» REQUIRED WORK: Go through the records and give the number of lines that include "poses", with nothing else.

» INPUT MATERIAL:
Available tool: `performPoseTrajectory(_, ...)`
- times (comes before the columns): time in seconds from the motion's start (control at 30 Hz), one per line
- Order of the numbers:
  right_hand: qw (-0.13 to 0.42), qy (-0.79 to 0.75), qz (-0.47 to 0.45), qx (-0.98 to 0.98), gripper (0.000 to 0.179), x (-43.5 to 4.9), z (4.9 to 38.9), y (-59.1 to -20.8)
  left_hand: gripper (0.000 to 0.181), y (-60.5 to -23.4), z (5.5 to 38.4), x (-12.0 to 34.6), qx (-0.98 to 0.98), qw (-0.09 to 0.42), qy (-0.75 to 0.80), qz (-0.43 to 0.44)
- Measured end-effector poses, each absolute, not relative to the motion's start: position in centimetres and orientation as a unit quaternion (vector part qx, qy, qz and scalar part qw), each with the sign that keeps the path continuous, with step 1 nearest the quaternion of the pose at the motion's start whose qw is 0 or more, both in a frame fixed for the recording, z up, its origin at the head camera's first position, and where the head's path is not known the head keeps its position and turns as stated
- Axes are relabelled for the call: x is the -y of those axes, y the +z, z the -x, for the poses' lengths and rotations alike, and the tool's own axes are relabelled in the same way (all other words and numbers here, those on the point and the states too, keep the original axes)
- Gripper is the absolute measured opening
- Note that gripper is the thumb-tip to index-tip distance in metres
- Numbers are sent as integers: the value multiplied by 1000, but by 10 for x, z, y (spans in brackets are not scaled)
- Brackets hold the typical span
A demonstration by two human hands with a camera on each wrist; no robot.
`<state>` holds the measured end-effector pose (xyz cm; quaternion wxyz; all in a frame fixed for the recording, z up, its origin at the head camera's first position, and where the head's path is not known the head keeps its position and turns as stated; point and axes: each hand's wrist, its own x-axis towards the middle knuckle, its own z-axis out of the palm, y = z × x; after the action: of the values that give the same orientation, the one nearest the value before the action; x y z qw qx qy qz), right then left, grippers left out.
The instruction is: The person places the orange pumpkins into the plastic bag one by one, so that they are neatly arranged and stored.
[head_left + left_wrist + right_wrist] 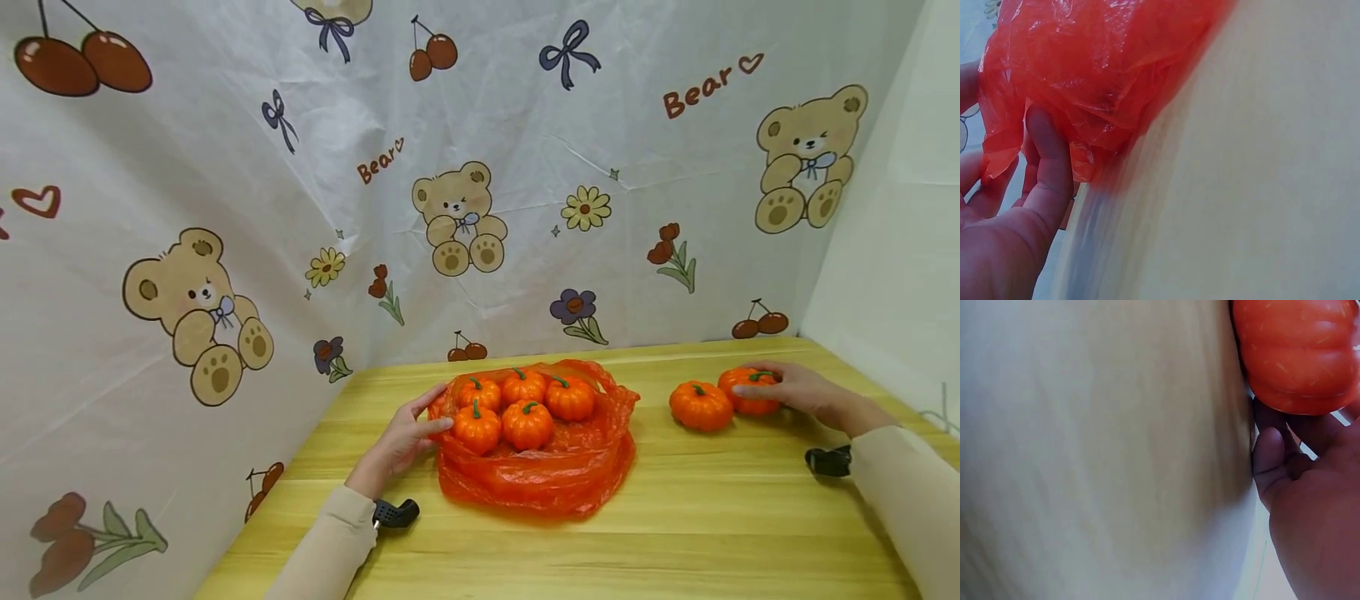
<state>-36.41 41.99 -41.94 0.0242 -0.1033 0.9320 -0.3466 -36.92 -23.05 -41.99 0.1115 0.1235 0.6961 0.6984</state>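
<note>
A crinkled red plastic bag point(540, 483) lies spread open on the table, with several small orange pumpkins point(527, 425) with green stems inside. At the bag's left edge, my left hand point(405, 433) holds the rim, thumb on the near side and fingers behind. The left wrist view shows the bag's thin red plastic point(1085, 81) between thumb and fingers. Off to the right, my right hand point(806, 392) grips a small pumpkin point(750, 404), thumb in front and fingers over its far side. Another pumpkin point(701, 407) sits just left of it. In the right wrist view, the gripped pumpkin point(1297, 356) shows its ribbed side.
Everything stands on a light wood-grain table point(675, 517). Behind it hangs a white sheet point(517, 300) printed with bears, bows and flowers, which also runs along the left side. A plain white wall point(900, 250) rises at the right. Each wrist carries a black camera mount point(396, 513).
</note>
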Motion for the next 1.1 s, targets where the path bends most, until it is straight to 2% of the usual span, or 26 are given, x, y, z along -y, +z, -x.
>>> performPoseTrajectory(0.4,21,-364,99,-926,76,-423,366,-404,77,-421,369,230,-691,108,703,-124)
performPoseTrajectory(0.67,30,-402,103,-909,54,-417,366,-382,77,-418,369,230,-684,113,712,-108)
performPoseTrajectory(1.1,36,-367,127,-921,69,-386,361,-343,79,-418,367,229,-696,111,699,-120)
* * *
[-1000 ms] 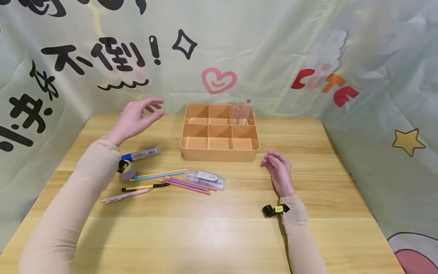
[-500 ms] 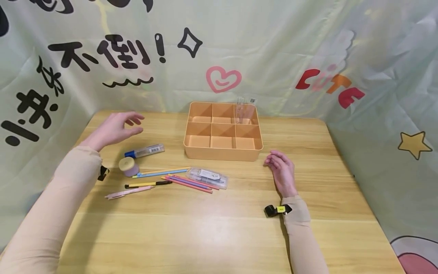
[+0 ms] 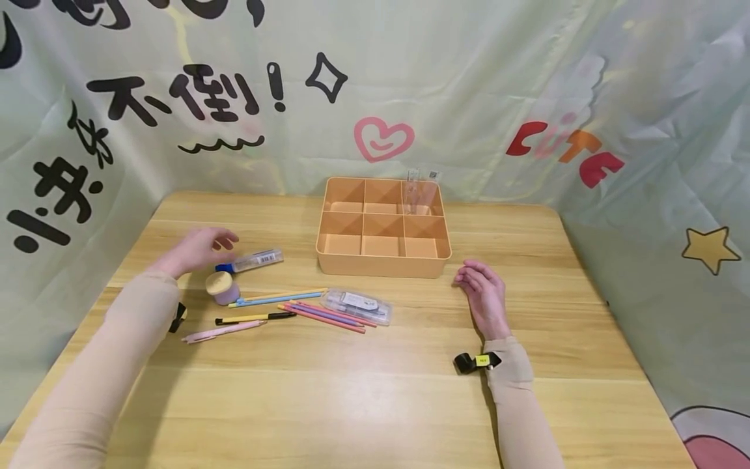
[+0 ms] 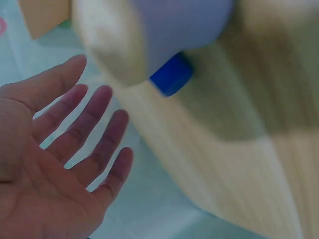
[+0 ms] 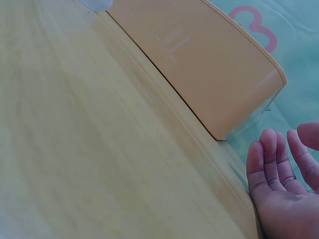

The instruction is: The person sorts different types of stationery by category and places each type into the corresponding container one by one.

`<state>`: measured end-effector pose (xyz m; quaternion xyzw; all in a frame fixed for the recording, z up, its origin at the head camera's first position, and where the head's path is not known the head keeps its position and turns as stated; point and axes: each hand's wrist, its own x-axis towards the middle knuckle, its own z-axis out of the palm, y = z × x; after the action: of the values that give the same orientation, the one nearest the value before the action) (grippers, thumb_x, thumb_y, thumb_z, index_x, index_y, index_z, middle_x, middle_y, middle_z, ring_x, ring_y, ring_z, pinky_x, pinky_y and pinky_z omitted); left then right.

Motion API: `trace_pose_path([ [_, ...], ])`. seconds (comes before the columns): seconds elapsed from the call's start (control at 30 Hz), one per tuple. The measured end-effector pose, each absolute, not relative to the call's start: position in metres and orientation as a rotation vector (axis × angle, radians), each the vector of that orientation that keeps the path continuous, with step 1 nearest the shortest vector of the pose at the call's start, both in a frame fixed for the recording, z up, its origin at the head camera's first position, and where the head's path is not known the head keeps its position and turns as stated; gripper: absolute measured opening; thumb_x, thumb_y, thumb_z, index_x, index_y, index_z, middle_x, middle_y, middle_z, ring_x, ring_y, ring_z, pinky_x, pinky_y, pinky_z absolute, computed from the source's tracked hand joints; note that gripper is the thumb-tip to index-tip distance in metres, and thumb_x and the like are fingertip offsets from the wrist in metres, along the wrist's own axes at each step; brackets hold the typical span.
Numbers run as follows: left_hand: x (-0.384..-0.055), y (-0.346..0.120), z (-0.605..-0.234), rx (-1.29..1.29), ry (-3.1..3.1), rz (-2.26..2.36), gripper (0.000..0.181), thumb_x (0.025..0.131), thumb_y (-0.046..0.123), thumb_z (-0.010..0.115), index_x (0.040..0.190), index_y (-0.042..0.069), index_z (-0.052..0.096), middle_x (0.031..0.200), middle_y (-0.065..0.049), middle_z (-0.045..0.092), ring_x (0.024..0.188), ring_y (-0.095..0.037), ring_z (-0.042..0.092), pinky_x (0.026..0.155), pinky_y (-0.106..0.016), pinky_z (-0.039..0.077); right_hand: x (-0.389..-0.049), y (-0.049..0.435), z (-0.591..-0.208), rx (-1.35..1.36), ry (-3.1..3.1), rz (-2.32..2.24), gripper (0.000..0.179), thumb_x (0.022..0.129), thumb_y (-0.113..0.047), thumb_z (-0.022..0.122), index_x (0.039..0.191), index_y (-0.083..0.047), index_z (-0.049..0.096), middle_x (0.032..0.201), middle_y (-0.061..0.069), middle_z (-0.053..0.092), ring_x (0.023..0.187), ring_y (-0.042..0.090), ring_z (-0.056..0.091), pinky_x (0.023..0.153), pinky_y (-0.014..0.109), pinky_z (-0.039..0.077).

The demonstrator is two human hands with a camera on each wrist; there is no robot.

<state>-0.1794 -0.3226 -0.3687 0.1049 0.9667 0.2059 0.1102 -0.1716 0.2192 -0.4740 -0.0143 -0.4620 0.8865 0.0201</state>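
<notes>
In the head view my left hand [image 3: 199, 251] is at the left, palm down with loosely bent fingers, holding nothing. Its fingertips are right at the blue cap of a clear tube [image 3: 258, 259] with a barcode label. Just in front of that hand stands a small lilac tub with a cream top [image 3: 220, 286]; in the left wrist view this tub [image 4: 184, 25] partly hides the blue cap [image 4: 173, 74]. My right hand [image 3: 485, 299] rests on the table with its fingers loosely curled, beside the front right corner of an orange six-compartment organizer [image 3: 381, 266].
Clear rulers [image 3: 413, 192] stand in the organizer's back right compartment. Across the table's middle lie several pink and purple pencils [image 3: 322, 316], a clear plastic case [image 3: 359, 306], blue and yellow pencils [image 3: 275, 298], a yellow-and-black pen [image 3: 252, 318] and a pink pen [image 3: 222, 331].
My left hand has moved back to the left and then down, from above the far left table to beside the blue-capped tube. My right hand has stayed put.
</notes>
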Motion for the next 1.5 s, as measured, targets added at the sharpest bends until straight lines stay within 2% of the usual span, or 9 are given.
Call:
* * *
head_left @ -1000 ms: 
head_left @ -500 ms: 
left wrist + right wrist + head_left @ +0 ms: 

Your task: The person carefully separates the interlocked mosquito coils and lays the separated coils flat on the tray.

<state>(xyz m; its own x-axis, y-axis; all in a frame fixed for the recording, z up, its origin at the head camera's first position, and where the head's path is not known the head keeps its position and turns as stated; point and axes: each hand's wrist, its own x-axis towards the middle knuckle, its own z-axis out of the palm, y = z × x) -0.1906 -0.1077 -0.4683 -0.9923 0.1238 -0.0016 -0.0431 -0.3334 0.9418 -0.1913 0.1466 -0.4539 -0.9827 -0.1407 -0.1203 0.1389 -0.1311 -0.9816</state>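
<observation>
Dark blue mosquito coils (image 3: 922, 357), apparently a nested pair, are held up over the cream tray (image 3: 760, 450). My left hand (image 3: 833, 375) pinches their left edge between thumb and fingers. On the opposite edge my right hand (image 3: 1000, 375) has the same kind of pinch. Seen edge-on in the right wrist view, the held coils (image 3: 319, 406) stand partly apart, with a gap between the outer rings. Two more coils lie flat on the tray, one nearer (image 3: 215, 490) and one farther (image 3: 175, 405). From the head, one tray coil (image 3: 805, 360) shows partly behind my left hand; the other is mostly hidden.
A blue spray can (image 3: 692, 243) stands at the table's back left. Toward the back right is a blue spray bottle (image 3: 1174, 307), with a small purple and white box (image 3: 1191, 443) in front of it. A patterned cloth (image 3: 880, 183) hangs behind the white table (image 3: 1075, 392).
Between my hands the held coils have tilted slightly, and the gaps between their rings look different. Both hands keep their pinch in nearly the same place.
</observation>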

» WRITTEN RESPONSE: 2